• _TASK DETAILS_:
Among the entries below, how many lines hold "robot"? Reply with the number only.

Items listed in a dataset:
________________________

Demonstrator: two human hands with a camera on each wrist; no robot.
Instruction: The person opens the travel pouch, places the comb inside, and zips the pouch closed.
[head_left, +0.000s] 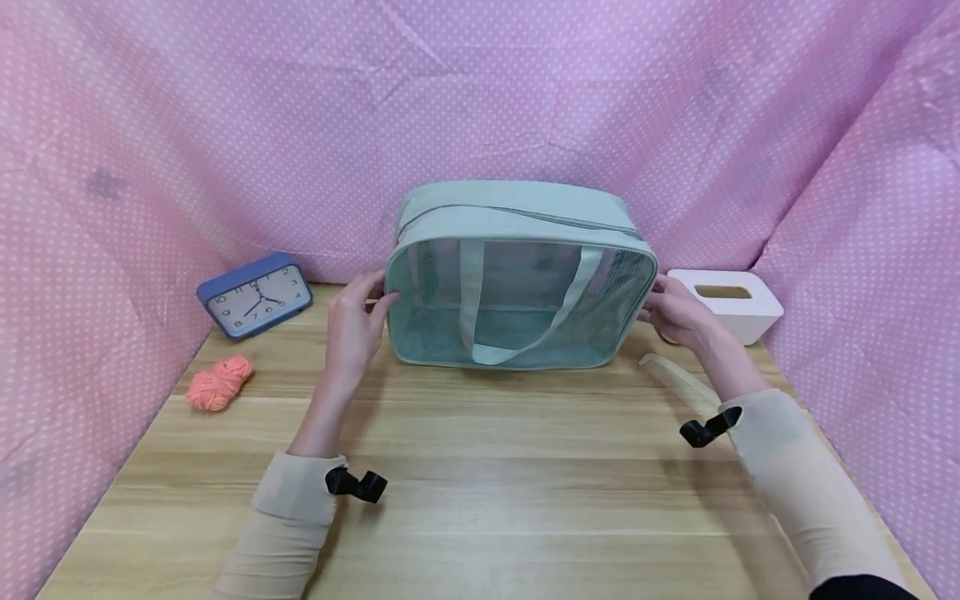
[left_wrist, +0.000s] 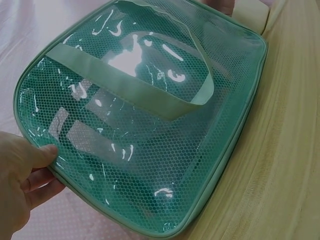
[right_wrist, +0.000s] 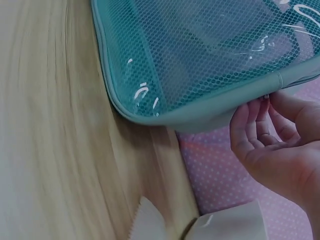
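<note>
A pale green wash bag (head_left: 517, 218) with clear mesh-patterned sides stands upright at the back of the table, its strap handle (head_left: 471, 292) hanging down the front. My left hand (head_left: 354, 327) grips the bag's left edge; in the left wrist view the thumb (left_wrist: 46, 154) lies on the front face and the fingers are behind the rim. At the opposite side, my right hand (head_left: 678, 312) pinches the bag's side near the end of its zipper. The right wrist view shows curled fingers (right_wrist: 245, 127) and the thumb meeting at a small shiny bit there.
A blue alarm clock (head_left: 258, 296) and a coral yarn skein (head_left: 220, 383) sit on the left. To the right are a white tissue box (head_left: 738, 310) and a cream comb (head_left: 675, 381), partly under my right forearm. Pink dotted cloth (head_left: 525, 100) hangs behind the wooden table (head_left: 510, 483).
</note>
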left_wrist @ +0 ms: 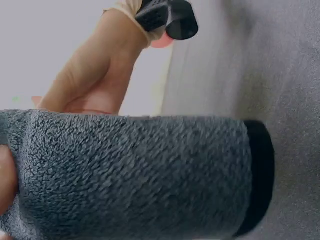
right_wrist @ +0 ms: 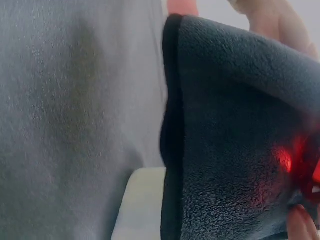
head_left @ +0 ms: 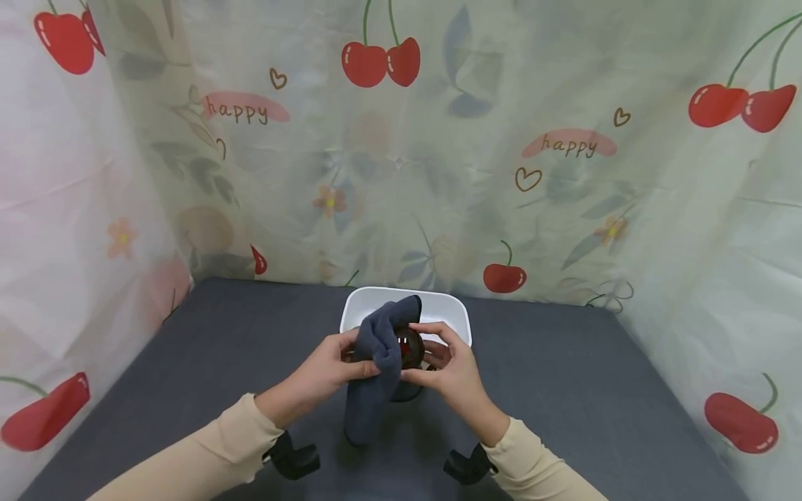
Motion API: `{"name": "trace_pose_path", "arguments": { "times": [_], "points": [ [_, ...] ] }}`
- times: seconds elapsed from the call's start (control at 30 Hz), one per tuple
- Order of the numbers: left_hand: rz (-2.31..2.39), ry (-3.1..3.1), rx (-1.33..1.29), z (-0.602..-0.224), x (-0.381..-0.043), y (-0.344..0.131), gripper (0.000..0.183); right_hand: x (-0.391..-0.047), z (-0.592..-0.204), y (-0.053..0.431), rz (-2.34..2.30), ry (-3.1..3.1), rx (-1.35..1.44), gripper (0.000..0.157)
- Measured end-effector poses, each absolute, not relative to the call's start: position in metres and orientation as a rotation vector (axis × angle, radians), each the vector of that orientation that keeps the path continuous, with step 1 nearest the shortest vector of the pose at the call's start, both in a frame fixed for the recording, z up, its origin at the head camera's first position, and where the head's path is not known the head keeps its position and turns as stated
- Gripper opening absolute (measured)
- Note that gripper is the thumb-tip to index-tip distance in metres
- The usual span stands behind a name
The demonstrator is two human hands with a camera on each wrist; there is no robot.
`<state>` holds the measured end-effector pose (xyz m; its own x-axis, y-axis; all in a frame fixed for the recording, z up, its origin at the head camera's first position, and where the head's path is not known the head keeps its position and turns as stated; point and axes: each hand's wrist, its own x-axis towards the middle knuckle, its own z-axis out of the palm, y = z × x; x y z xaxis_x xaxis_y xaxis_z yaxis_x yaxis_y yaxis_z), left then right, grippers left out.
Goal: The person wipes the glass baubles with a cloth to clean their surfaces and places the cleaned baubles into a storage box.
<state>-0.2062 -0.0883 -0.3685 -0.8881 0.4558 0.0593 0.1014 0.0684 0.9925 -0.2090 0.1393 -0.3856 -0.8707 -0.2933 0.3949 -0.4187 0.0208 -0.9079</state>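
A dark grey plush cloth [head_left: 376,348] with black edging hangs from my left hand [head_left: 326,365], which pinches it between thumb and fingers. Its fold fills much of the left wrist view as a thick grey cloth [left_wrist: 140,175]. My right hand [head_left: 456,369] holds a small, dark, rounded, glossy object [head_left: 411,348] by its sides, pressed against the cloth. That object glows red, and the red light falls on the cloth [right_wrist: 225,125] in the right wrist view. Its exact kind cannot be made out, and the cloth hides its left side.
Just behind the hands stands a white rectangular tray [head_left: 447,306], partly hidden by them. A dark grey cover lies over the table [head_left: 564,390]. A cherry-patterned curtain [head_left: 401,174] encloses the back and sides. Black wrist mounts [head_left: 294,459] hang below both wrists.
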Motion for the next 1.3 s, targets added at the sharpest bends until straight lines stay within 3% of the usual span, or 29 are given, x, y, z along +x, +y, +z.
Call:
{"name": "trace_pose_path", "arguments": {
  "times": [0.13,0.4,0.63,0.8,1.07,1.3],
  "points": [
    [1.880,2.075,0.569,-0.367,-0.206,-0.085,0.053,-0.211,-0.384,0.143,1.857,-2.232,0.778,0.062],
    [1.970,2.130,0.369,-0.368,-0.207,-0.087,0.032,-0.212,-0.381,0.147,1.916,-2.317,0.928,0.072],
    [1.947,1.997,0.451,-0.362,-0.209,-0.086,0.046,-0.212,-0.381,0.149,1.799,-2.253,0.994,0.070],
    [1.975,2.095,0.411,-0.364,-0.209,-0.086,0.041,-0.212,-0.378,0.148,1.480,-2.315,1.039,0.073],
    [2.018,1.917,0.387,-0.367,-0.208,-0.086,0.046,-0.209,-0.382,0.146,1.793,-2.213,1.056,0.069],
    [2.028,2.010,0.410,-0.370,-0.208,-0.085,0.045,-0.205,-0.375,0.144,1.388,-2.318,0.957,0.073]
  ]
}}
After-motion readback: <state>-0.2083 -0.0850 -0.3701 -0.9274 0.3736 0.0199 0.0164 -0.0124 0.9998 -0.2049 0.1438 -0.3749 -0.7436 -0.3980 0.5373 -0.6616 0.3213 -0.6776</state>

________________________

• _ANSWER SPACE_:
2